You may have already answered my question

Q. How exactly did Hacker's vaporous "public option" become the One True HCR Agenda at all the A-list prog-blogs and at big "activist" groups like MoveOn? And what should we, the liberal people, learn from that experience?

Is this the A.?

The reality is also that the left is cluttered with ideological sellouts, people who ought, and do, know better, but who have traded their integrity for a false celebrity, for a chance at having the glory of legacy, without the work of it.

mass's picture

Well written...

Agreed. The Obama embrace was A-W-F-U-L! The Bush/Brown linkage was something Capuano tried in the primary (albiet with an imaginary Republican candidate), was P-A-T-H-E-T-I-C! That said, despite poll numbers, I think the race was already lost. I think the Coakley people knew where the enthusiasm was by then and where it wasn't, and it wasn't with the Democrats. The dye was cast. She was to lose. This was all about Obama.

The liberty of democracy is not safe if people tolerate growth of private power to a point where it becomes stronger than their democratic state itself. That, in its essence, is fascism.---FDR

coyotecreek's picture

I'm bookmarking this one....

And will refer to it often.

Great post. Glad to see it.

par4's picture

Sterling

Great post! DUGG!

par4

basement angel's picture

Stirling - how we've missed you.

Thanks for this. You have a gift for the bottom line. We need you speaking up.

"Someone needs to point out that elephants produce infinitely more shit than donkeys." Brad Mays

mass's picture

As a side note...

Just heard NPR's Here and Now and the Democratic strategist and the Republican strategist seem to agree, this was about the public not wanting a "rubber stamp" for the "liberal" Congress. The season of our discontent just begins.

The liberty of democracy is not safe if people tolerate growth of private power to a point where it becomes stronger than their democratic state itself. That, in its essence, is fascism.---FDR

lambert's picture

The first thing we do...

... lets kill all the Democratic strategists.

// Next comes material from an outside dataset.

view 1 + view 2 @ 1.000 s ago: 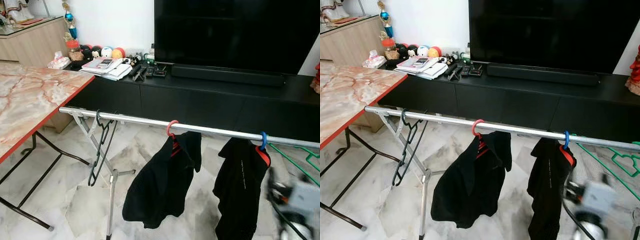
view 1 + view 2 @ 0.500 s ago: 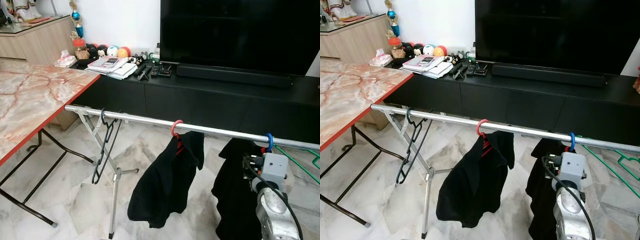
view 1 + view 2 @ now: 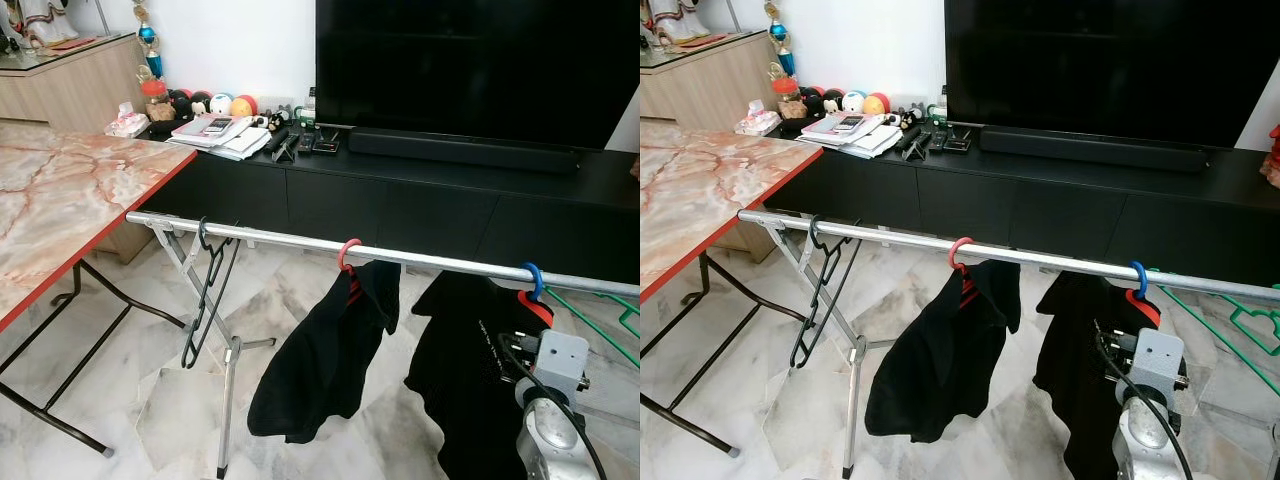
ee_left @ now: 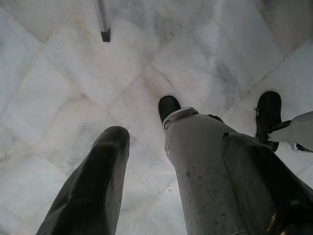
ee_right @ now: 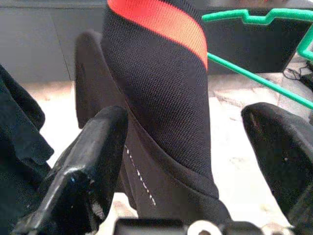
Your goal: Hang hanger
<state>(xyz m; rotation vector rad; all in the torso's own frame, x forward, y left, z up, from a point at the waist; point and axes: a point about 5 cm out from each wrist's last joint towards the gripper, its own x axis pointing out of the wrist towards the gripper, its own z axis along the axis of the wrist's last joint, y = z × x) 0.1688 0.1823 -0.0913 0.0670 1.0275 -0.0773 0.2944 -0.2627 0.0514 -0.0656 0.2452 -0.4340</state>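
Now the right gripper [image 5: 183, 147] is spread wide around a black shirt [image 3: 470, 370]. That shirt hangs on a hanger with a blue hook [image 3: 531, 280] on the silver rail [image 3: 280, 238], at 4 o'clock. A second shirt [image 3: 325, 360] hangs on a red hook [image 3: 345, 254]. An empty black hanger [image 3: 207, 290] hangs at 9 o'clock. The left gripper [image 4: 146, 161] hangs spread over the floor [image 4: 58, 88].

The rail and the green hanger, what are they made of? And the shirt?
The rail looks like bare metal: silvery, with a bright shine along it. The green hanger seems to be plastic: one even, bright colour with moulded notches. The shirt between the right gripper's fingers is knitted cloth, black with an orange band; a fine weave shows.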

Or give them nice jobs, say stocking shelves, where they can't do any harm.

First they ignore you, then they ridicule you, then they fight you, then you win. -- Mahatma Gandhi

madamab's picture

Meh...

Those self-important schmucks wouldn't be satisfied with stocking shelves. They'd stage a coup to take over the store, and then proceed to run it into the ground.

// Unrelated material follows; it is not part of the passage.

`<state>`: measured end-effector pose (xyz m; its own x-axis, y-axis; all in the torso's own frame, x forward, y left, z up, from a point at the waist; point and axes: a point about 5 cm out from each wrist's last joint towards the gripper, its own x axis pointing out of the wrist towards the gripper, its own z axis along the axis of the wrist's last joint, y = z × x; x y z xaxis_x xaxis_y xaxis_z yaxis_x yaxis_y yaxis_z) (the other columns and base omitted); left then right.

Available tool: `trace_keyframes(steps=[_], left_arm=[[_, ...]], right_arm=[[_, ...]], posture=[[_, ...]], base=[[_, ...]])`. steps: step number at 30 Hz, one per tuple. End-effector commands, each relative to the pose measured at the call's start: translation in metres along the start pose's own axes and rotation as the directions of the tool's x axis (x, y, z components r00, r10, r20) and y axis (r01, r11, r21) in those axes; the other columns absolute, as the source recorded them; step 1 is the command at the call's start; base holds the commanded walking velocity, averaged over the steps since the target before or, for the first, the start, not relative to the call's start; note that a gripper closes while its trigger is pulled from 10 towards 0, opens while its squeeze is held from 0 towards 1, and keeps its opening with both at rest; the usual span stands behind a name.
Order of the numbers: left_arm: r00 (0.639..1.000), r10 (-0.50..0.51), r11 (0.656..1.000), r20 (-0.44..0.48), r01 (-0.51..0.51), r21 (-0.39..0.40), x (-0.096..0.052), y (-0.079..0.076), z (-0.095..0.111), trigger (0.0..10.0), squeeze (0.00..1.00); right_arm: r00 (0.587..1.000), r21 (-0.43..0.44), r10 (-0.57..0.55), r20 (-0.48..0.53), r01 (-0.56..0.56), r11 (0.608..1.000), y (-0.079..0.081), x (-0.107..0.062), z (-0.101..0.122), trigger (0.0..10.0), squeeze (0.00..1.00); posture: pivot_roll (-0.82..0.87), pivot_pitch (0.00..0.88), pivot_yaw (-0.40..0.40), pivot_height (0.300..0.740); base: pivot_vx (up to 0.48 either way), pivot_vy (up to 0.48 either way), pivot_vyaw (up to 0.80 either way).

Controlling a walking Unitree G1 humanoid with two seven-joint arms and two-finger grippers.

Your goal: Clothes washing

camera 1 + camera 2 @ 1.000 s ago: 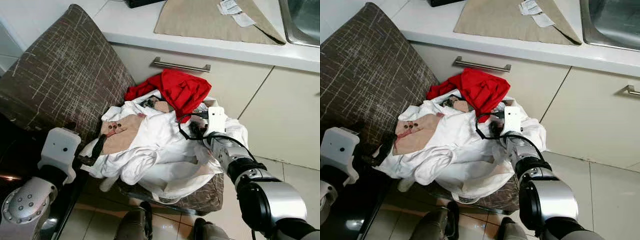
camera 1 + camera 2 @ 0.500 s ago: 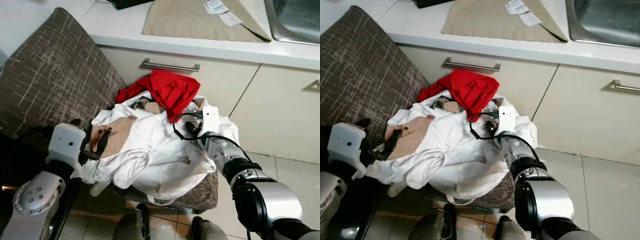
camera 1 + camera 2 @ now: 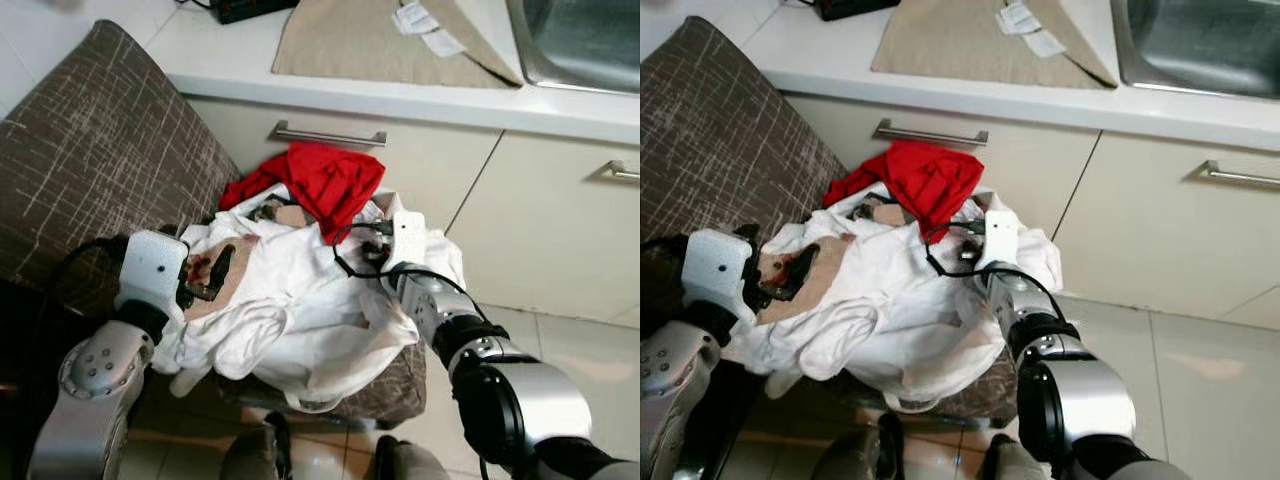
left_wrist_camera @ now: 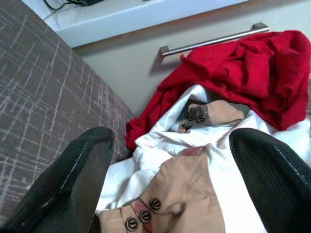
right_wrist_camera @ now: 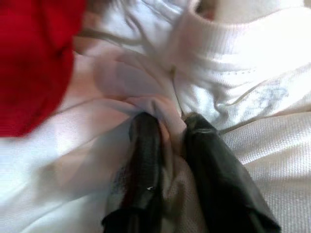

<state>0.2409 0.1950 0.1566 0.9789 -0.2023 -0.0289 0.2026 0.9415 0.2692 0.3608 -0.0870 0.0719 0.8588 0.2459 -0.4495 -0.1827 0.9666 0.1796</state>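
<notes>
Now right hand [image 5: 167,128] pinches white garment [image 3: 320,310] — beside red cloth [image 3: 335,180].

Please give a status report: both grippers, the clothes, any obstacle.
Left gripper open over beige buttoned garment. Right gripper shut on white garment. Red garment lies on top of the pile, against the cabinet drawer.
</notes>
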Motion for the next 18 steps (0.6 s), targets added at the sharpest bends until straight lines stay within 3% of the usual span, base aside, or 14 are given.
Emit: trace_keyframes(steps=[1, 4, 5, 6, 10, 18], left_arm=[[1.000, 0.013, 1.000, -0.009, -0.013, 0.002, 0.001, -0.001, -0.005, 10.0, 0.00], [1.000, 0.020, 1.000, -0.002, -0.020, -0.003, 0.004, -0.003, -0.006, 10.0, 0.00], [1.000, 0.029, 1.000, 0.010, -0.029, -0.009, 0.008, -0.005, -0.006, 10.0, 0.00], [1.000, 0.029, 1.000, 0.010, -0.029, -0.009, 0.008, -0.005, -0.006, 10.0, 0.00], [0.998, 0.043, 0.999, 0.037, -0.043, -0.013, 0.016, -0.005, -0.003, 10.0, 0.00], [0.995, 0.066, 0.998, 0.068, -0.066, -0.015, 0.025, -0.004, -0.003, 10.0, 0.00]], right_arm=[[0.998, -0.002, 0.052, -0.023, -0.052, 0.999, 0.010, 0.001, -0.001, 0.0, 0.00], [0.997, 0.005, 0.072, -0.004, -0.072, 0.997, 0.013, 0.002, 0.006, 0.0, 0.00], [0.994, -0.011, 0.095, 0.046, -0.095, 0.995, 0.018, 0.003, 0.024, 0.0, 0.00], [0.994, -0.011, 0.095, 0.046, -0.095, 0.995, 0.018, 0.003, 0.024, 0.0, 0.00], [0.976, -0.059, 0.149, 0.160, -0.141, 0.988, 0.028, 0.002, 0.066, 0.0, 0.00], [0.921, -0.122, 0.233, 0.312, -0.204, 0.971, 0.044, -0.008, 0.124, 0.0, 0.00]], posture=[[0.10, 0.125, -0.004, 0.740], [0.10, 0.109, -0.015, 0.740], [0.09, 0.091, -0.023, 0.740], [0.09, 0.091, -0.023, 0.740], [0.08, 0.059, -0.038, 0.740], [0.08, 0.026, -0.053, 0.740]], base=[[0.000, 0.000, 0.00], [0.000, 0.000, 0.00], [0.000, 0.000, 0.00], [0.000, 0.000, 0.00], [0.000, 0.000, 0.00], [0.000, 0.000, 0.00]])
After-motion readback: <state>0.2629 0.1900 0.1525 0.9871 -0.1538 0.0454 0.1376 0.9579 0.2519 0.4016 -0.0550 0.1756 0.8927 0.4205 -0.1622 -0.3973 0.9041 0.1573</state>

My preference would be to put them all out to pasture on Wanker Island. It's a bleak place somewhere near Cape Horn, where all the Wankers go to live and die.

On the plus side, it never gets cold there, but the hot air arising from the Wankers does tend to make things a bit uncomfortable in the summer.

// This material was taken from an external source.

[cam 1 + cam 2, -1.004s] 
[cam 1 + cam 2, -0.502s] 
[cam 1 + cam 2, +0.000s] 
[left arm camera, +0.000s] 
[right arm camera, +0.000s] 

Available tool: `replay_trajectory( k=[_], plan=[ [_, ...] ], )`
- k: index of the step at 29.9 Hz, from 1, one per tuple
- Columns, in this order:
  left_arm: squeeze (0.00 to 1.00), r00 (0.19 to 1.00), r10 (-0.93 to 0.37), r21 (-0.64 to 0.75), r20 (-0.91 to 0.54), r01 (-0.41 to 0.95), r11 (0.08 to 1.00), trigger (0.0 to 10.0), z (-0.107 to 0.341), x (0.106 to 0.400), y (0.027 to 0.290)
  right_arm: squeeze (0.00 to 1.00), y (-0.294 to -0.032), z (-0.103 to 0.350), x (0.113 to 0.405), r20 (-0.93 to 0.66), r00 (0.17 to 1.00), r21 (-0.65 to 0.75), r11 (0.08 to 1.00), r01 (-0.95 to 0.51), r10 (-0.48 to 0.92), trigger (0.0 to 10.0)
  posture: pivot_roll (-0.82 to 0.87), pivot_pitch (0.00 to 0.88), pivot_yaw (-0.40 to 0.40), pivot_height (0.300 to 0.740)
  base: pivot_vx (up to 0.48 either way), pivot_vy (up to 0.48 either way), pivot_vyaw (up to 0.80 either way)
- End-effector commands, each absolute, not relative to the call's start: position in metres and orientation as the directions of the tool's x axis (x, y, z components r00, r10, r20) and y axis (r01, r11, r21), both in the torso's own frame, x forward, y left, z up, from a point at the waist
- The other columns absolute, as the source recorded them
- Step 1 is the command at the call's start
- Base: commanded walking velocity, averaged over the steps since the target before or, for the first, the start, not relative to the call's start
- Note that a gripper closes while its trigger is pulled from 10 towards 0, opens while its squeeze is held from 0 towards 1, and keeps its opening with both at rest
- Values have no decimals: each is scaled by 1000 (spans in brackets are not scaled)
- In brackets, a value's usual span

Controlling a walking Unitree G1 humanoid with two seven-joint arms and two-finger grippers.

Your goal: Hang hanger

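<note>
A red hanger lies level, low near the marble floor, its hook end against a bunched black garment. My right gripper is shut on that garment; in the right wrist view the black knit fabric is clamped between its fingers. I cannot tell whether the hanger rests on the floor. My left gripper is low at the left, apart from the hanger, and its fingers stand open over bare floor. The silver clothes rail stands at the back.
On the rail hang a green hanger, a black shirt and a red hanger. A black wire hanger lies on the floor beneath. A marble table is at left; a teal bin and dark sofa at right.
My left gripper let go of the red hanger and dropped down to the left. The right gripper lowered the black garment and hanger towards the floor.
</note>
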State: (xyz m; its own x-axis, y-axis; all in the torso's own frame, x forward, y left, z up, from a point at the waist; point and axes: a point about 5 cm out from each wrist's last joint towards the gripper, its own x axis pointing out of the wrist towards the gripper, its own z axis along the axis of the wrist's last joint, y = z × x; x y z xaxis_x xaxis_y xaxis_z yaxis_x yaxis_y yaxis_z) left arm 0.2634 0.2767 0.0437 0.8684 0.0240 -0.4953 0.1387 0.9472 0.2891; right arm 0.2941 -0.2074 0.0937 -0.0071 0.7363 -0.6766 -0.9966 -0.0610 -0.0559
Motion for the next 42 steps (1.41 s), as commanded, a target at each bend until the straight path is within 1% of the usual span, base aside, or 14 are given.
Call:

Never vote for people who hate you.

ERA Now!

The Widdershins

Randall Kohn's picture

And the season of our disorientation as well.

.

JFK has been shot, we miss him a lot
He always knew what to do

-- Philly Cream

vastleft's picture

One quibble

IMHO, "teabagger" is not a helpful locution.

Brian.Nelson's picture

Obama

I have been saying for a while now that it is time for Obama to stop blaming everything on past administrations and get down to the business of running and protecting this country. Those who worshiped him are hopefully now seeing the light.